Repeat the data that follows, keeping every character intact.

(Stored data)
○ ○ ○ ○ ○ ○ ○

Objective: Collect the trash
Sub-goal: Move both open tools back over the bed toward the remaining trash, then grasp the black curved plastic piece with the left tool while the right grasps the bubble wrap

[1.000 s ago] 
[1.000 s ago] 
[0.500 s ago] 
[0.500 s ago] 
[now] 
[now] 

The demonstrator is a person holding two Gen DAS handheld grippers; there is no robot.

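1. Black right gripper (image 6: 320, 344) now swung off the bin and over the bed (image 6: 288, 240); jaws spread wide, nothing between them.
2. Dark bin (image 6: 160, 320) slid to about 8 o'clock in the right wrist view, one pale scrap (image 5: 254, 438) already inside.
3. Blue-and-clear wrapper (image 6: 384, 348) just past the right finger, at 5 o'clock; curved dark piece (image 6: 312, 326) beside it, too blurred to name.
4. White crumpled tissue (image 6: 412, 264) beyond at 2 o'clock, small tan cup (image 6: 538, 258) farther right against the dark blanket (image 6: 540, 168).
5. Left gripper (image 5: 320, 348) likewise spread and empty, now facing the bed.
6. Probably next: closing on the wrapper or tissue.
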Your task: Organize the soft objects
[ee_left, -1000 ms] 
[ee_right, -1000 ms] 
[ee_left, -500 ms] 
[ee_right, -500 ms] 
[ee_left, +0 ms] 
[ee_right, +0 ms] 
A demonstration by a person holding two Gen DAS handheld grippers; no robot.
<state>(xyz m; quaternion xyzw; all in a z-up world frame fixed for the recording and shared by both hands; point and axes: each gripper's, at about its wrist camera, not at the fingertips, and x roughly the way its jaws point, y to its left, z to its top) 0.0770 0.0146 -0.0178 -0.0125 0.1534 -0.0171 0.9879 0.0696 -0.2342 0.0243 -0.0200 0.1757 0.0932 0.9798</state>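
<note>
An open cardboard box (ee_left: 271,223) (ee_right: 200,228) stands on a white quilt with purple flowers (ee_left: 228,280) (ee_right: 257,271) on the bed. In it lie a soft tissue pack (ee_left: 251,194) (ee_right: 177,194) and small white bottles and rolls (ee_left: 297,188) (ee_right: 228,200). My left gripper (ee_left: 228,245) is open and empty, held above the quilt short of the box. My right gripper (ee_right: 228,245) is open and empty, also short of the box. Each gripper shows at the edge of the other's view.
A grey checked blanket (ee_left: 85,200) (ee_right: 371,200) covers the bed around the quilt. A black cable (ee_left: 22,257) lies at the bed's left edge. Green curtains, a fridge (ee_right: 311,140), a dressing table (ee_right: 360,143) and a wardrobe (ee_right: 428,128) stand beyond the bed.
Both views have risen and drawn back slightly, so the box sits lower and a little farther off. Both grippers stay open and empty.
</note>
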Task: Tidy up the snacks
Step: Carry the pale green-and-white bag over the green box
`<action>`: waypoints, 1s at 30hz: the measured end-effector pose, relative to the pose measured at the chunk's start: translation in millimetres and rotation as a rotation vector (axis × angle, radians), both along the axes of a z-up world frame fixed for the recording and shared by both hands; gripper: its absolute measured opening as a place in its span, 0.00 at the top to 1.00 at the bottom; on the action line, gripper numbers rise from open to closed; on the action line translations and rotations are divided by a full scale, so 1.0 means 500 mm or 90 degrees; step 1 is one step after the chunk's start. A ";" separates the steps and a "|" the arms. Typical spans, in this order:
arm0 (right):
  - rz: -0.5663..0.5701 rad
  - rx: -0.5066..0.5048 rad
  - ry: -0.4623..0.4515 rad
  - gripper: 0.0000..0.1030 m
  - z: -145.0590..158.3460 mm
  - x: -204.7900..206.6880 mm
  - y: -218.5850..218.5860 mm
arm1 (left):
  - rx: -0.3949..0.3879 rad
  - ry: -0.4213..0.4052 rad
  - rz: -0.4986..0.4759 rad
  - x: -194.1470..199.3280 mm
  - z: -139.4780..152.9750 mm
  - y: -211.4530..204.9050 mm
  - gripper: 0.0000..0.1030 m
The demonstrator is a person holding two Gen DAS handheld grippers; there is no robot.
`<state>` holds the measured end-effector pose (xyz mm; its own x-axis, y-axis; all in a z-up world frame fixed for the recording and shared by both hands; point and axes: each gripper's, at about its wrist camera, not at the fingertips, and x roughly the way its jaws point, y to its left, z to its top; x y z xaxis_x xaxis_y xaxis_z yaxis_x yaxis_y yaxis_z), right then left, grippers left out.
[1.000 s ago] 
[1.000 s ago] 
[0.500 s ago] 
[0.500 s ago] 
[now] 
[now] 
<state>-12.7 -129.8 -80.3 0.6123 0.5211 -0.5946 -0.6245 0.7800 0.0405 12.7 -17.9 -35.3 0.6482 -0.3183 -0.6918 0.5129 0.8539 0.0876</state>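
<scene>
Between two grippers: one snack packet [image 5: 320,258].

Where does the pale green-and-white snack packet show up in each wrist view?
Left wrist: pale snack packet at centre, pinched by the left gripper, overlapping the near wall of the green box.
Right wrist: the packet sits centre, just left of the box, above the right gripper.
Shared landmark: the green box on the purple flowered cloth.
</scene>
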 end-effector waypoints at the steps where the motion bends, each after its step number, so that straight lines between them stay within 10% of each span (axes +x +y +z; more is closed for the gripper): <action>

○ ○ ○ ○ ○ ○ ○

→ RESPONSE AREA:
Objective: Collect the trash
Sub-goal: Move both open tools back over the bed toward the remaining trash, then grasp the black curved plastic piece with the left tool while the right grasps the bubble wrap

[1.000 s ago] 
[1.000 s ago] 
[0.500 s ago] 
[0.500 s ago] 
[now] 
[now] 

The demonstrator is a person holding two Gen DAS handheld grippers; there is no robot.

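1. Black right gripper (image 6: 320, 344) now swung off the bin and over the bed (image 6: 288, 240); jaws spread wide, nothing between them.
2. Dark bin (image 6: 160, 320) slid to about 8 o'clock in the right wrist view, one pale scrap (image 5: 254, 438) already inside.
3. Blue-and-clear wrapper (image 6: 384, 348) just past the right finger, at 5 o'clock; curved dark piece (image 6: 312, 326) beside it, too blurred to name.
4. White crumpled tissue (image 6: 412, 264) beyond at 2 o'clock, small tan cup (image 6: 538, 258) farther right against the dark blanket (image 6: 540, 168).
5. Left gripper (image 5: 320, 348) likewise spread and empty, now facing the bed.
6. Probably next: closing on the wrapper or tissue.
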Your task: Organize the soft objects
[ee_left, -1000 ms] 
[ee_right, -1000 ms] 
[ee_left, -500 ms] 
[ee_right, -500 ms] 
[ee_left, +0 ms] 
[ee_right, +0 ms] 
A demonstration by a person holding two Gen DAS handheld grippers; no robot.
<state>(xyz m; quaternion xyzw; all in a z-up world frame fixed for the recording and shared by both hands; point and axes: each gripper's, at about its wrist camera, not at the fingertips, and x roughly the way its jaws point, y to its left, z to its top) 0.0770 0.0146 -0.0178 -0.0125 0.1534 -0.0171 0.9879 0.0696 -0.2342 0.0243 -0.0200 0.1757 0.0932 0.9798</state>
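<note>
An open cardboard box (ee_left: 271,223) (ee_right: 200,228) stands on a white quilt with purple flowers (ee_left: 228,280) (ee_right: 257,271) on the bed. In it lie a soft tissue pack (ee_left: 251,194) (ee_right: 177,194) and small white bottles and rolls (ee_left: 297,188) (ee_right: 228,200). My left gripper (ee_left: 228,245) is open and empty, held above the quilt short of the box. My right gripper (ee_right: 228,245) is open and empty, also short of the box. Each gripper shows at the edge of the other's view.
A grey checked blanket (ee_left: 85,200) (ee_right: 371,200) covers the bed around the quilt. A black cable (ee_left: 22,257) lies at the bed's left edge. Green curtains, a fridge (ee_right: 311,140), a dressing table (ee_right: 360,143) and a wardrobe (ee_right: 428,128) stand beyond the bed.
Both views have risen and drawn back slightly, so the box sits lower and a little farther off. Both grippers stay open and empty.
</note>
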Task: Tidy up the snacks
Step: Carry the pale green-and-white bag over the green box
`<action>`: waypoints, 1s at 30hz: the measured end-effector pose, relative to the pose measured at the chunk's start: translation in millimetres and rotation as a rotation vector (axis × angle, radians), both along the axes of a z-up world frame fixed for the recording and shared by both hands; gripper: its absolute measured opening as a place in its span, 0.00 at the top to 1.00 at the bottom; on the action line, gripper numbers rise from open to closed; on the action line translations and rotations are divided by a full scale, so 1.0 means 500 mm or 90 degrees; step 1 is one step after the chunk's start. A ";" separates the steps and a "|" the arms. Typical spans, in this order:
arm0 (right):
  - rz: -0.5663..0.5701 rad
  - rx: -0.5066..0.5048 rad
  - ry: -0.4623..0.4515 rad
  - gripper: 0.0000..0.1030 m
  - z: -145.0590..158.3460 mm
  - x: -204.7900..206.6880 mm
  - y: -218.5850..218.5860 mm
arm1 (left):
  - rx: -0.3949..0.3879 rad
  - ry: -0.4213..0.4052 rad
  - rz: -0.4986..0.4759 rad
  - x: -194.1470..199.3280 mm
  - z: -139.4780..152.9750 mm
  - y: -211.4530..204.9050 mm
  - gripper: 0.0000..0.1030 m
The demonstrator is a person holding two Gen DAS handheld grippers; there is no robot.
`<state>` holds the measured end-effector pose (xyz mm; its own x-axis, y-axis; all in a z-up world frame fixed for the recording and shared by both hands; point and axes: each gripper's, at about its wrist camera, not at the fingertips, and x roughly the way its jaws point, y to its left, z to its top; x y z xaxis_x xaxis_y xaxis_z yaxis_x yaxis_y yaxis_z), right then left, grippers left out.
[1.000 s ago] 
[1.000 s ago] 
[0.500 s ago] 
[0.500 s ago] 
[now] 
[now] 
<state>-12.7 -129.8 -80.3 0.6123 0.5211 -0.5946 -0.6245 0.7800 0.0405 12.7 -17.9 -35.3 0.6482 -0.3183 -0.6918 0.5129 0.8539 0.0876</state>
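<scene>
Between two grippers: one snack packet [image 5: 320,258].

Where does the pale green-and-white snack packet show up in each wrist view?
Left wrist: pale snack packet at centre, pinched by the left gripper, overlapping the near wall of the green box.
Right wrist: the packet sits centre, just left of the box, above the right gripper.
Shared landmark: the green box on the purple flowered cloth.
</scene>
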 end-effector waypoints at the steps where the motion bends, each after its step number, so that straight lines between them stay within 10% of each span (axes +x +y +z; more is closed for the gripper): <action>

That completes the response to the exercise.